夏の斜面を影のように蝶が舞っている かす
かな羽音が伝わるからだろうか 斜めに咲く
花のまわりでひかりが揺れているのは

これは と 尋ねた指先へ花は茜の色を滲ま
せ 盆花 と答えたひとのくちびるはタ日を
受けひびわれて見えた 滴るほどのみずみず
しい季節は もう過ぎてしまったのだ

灯籠流しの夜が深くなる 日焼けした肌をつ
つむのは 言葉から逸脱した観念の数珠玉
川に溶け流れ去った精霊たちの帰りを待つ
あのひともこのひともざわざわと骨を触れ合
わせ軒をくぐり 香をたき迎える者に寄り添
う 寂しさだけを染めあげた脚絆を引き摺り
ほほえむ死者よ

  漠漠とした霊が灯す道あかり
  死者よ
  彼岸の彼方 永劫に連なる霊の国をさま
   よい歩け
  ひらいてはならぬ黄泉の部屋の扉
  私は
  暗い伝説に向かい川岸の草の葉をちぎっ
   ては投げる

輪廻の定めが与えられ 先にいったひとは禁
                                 きぬぎぬ
断の法則を守り転生する 幽界より後朝の文
などふところに 蝶の姿を装い はかなげな
風情で 復活のよろこびを舞ってみせるのだ

 巻頭の作品です。最初の連に思わず惹かれました。非常に繊細な神経をお持ちの方だと思います。「羽音が伝わ」り「ひかりが揺れ」るというのですから、並の才能とは思えませんね。蝶の羽でわずかな風が起き、花がかすかに揺すられて影が動く、というのが物理現象ですが、詩人はこのように表現するのだと改めて思ってしまいました。
 その蝶で最終連を締めたのも見事だと思います。優美な「後朝の文」という言葉も奏効して、良質な古典文学を読んでいるような気になってしまいました。私の親の年齢に近い女性ですが、蓄積された文学的資質を感じさせる詩集です。



あいはら涼氏詩集
『ひつじが三匹・・・。

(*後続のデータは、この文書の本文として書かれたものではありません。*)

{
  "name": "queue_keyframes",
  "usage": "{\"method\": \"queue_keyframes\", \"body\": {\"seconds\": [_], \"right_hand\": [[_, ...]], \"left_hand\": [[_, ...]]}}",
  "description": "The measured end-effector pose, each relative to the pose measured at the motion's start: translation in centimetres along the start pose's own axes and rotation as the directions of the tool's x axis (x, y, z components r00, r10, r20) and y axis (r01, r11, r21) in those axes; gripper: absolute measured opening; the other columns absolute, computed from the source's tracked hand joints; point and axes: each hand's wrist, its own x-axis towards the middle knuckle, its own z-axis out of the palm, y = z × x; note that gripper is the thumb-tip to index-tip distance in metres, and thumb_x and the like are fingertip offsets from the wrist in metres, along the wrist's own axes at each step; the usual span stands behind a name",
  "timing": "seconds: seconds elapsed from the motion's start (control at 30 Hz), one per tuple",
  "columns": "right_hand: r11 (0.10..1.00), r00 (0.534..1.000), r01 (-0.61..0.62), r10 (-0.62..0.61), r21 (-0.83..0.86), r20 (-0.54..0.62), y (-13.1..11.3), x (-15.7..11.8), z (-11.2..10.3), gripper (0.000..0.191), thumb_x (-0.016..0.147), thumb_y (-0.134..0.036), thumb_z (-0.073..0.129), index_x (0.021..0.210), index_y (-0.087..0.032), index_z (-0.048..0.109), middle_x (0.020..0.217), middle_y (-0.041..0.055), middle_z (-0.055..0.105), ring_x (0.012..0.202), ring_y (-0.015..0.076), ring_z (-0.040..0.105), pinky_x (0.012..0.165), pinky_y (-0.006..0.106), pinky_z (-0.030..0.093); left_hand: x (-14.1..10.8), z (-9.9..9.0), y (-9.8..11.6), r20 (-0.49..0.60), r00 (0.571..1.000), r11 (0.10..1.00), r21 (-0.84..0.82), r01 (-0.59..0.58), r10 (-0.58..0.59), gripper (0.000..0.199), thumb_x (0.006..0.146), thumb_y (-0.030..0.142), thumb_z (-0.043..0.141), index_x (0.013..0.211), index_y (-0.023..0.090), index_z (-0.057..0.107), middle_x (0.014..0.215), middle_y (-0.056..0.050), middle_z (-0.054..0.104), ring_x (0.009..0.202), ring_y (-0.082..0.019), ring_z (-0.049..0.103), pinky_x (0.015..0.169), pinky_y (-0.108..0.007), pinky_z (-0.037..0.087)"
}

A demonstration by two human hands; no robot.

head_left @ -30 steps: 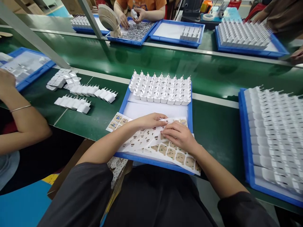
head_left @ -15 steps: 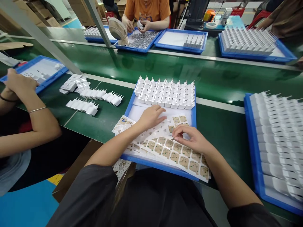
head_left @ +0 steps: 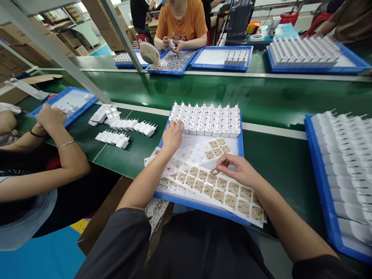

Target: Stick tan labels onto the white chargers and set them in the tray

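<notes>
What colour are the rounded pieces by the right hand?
The rounded pieces are tan with small green marks, seen in the head view.

White plugs [head_left: 205, 120] in close rows, pins up, filling the far end of my blue tray [head_left: 200, 209], from left edge to right; near-left corner partly behind my left hand [head_left: 172, 137]. One tan sticker [head_left: 214, 171], small, tilted, pinched in my right hand [head_left: 238, 170]. Below it, a sheet of rounded tan stickers [head_left: 231, 200] lies askew, jutting past the tray's near-right corner. Second sheet [head_left: 217, 147]: tan pieces toward the right edge only.
</notes>
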Motion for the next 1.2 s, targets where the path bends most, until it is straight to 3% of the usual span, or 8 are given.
{"method": "queue_keyframes", "body": {"seconds": [0.33,0.43,0.57,0.7,0.77,0.87,1.07,1.2], "right_hand": [[1.0,1.0,-0.024,0.024,0.004,0.012,-0.2,-0.4,-0.5,0.019,0.09,-0.039,0.063,0.089,-0.02,0.066,0.084,0.0036,0.067,0.071,0.0162,0.058,0.068,0.031,0.047],[1.0,1.0,-0.009,0.008,0.019,0.003,-0.5,-0.4,-0.4,0.018,0.09,-0.037,0.063,0.087,-0.02,0.066,0.083,0.0034,0.068,0.072,0.0158,0.058,0.069,0.03,0.047],[0.997,0.999,0.029,-0.028,0.07,-0.024,-1.0,-0.4,-0.3,0.016,0.089,-0.035,0.065,0.086,-0.019,0.066,0.083,0.0037,0.069,0.073,0.0159,0.06,0.071,0.03,0.048],[0.973,0.991,0.126,-0.116,0.195,-0.06,-1.5,-0.9,-0.2,0.01,0.089,-0.029,0.068,0.089,-0.019,0.066,0.083,0.0033,0.067,0.075,0.0154,0.061,0.072,0.03,0.049],[0.938,0.98,0.199,-0.186,0.284,-0.071,-1.9,-1.4,-0.2,0.006,0.088,-0.024,0.069,0.089,-0.019,0.065,0.082,0.0025,0.066,0.074,0.0145,0.061,0.071,0.029,0.048],[0.874,0.964,0.265,-0.256,0.407,-0.078,-2.5,-2.0,-0.2,0.004,0.087,-0.018,0.07,0.089,-0.019,0.066,0.079,0.0017,0.065,0.073,0.0132,0.06,0.068,0.027,0.047],[0.825,0.961,0.277,-0.247,0.493,-0.125,-2.2,-1.9,-0.3,0.007,0.085,-0.014,0.071,0.085,-0.018,0.066,0.079,0.0018,0.063,0.073,0.0129,0.058,0.068,0.027,0.045],[0.831,0.975,0.223,-0.182,0.509,-0.13,-1.7,-1.6,-0.1,0.006,0.085,-0.017,0.071,0.086,-0.019,0.066,0.08,0.0014,0.062,0.071,0.0127,0.057,0.066,0.026,0.045]], "left_hand": [[0.2,-0.6,-0.5,-0.043,0.997,0.997,0.014,0.072,-0.071,0.034,0.085,0.005,0.049,0.118,0.01,0.05,0.124,-0.019,0.055,0.111,-0.031,0.056,0.076,-0.033,0.051],[-0.6,-2.5,-1.0,-0.03,0.996,0.993,-0.085,0.079,-0.082,0.026,0.085,0.011,0.056,0.111,0.012,0.051,0.107,-0.015,0.061,0.1,-0.029,0.06,0.077,-0.035,0.051],[-3.1,-6.1,-0.2,-0.236,0.97,0.908,-0.415,-0.049,-0.055,0.029,0.082,0.022,0.068,0.106,0.017,0.052,0.105,-0.01,0.061,0.099,-0.026,0.06,0.082,-0.036,0.051],[-5.8,-7.5,2.6,-0.192,0.97,0.341,-0.911,-0.232,0.148,0.046,0.077,0.034,0.076,0.115,0.022,0.053,0.112,-0.007,0.061,0.1,-0.02,0.061,0.082,-0.029,0.051],[-6.6,-6.7,4.2,-0.091,0.945,0.012,-0.995,-0.099,0.314,0.049,0.075,0.037,0.079,0.116,0.023,0.056,0.107,-0.005,0.063,0.094,-0.018,0.063,0.078,-0.026,0.051],[-7.2,-5.1,5.9,0.023,0.873,-0.222,-0.964,0.149,0.487,0.043,0.076,0.038,0.079,0.111,0.021,0.06,0.101,-0.004,0.066,0.087,-0.016,0.063,0.077,-0.026,0.05],[-7.7,-4.0,6.5,0.05,0.8,-0.096,-0.986,0.133,0.597,0.04,0.075,0.031,0.081,0.108,0.02,0.062,0.103,-0.005,0.065,0.096,-0.018,0.062,0.092,-0.033,0.048],[-7.9,-4.2,6.5,0.039,0.835,-0.041,-0.996,0.073,0.548,0.046,0.084,0.034,0.072,0.128,0.026,0.06,0.124,-0.009,0.055,0.116,-0.023,0.055,0.095,-0.035,0.05]]}}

』
hitsuji ga 3biki
2001.9.28 東京都中央区 夢人館刊 1700円

 キャンプ

ほそくほそく流れる川のほとりで キャンプをしました コウ
モリが ちらちら 舞いはじめています 夕ぐれが近いのです
みんなは わいわい おしゃべりしています みよこちやんの
むねに あかりが ともりました たけしくんのむねにも 薄
あかるい火が かすかに見えてきました おとこのこも おん
なのこも 好きなこがいるこは皆 この時間帯 むねに赤い光
を花のように さしています 星がでるまえの ほんのみじか
い間に 好きよ という気持ちが 照っているのです わたし
の胸の火は 青いのです どうしてだか知リません むかしか
らずっとそう でもだれもそのことに 気づきません その話
はだれともしません 飯ごう炊飯がふきこぼれないように み
まもりながら 火種をたやさぬよう 新しい薪を 少し たし
ておきます

 夢にヒントを得て作品化したとあとがきにあります。紹介した作品もそのひとつだと思います。中学生の頃のキャンプでしょうか、誰にでも「むねに赤い光/を花のように さしてい」たことがあったことを思い出します。しかし「わたし/の胸の火は 青いのです」。これが詩人の詩人たる所以なのでしょうか。他人と同じように光を発しながらも、色は違う。行動は皆に似ていても、意識や視点は違うという詩人の本質がここに現れているように思います。
 そして、それに気づきながらも「火種をたやさぬよう 新しい薪を 少し たし/ておきます」という視線のズラせ方にも、詩人の素質を見るような思いです。そういう、ちょっと違った視線を感じさせる詩集です。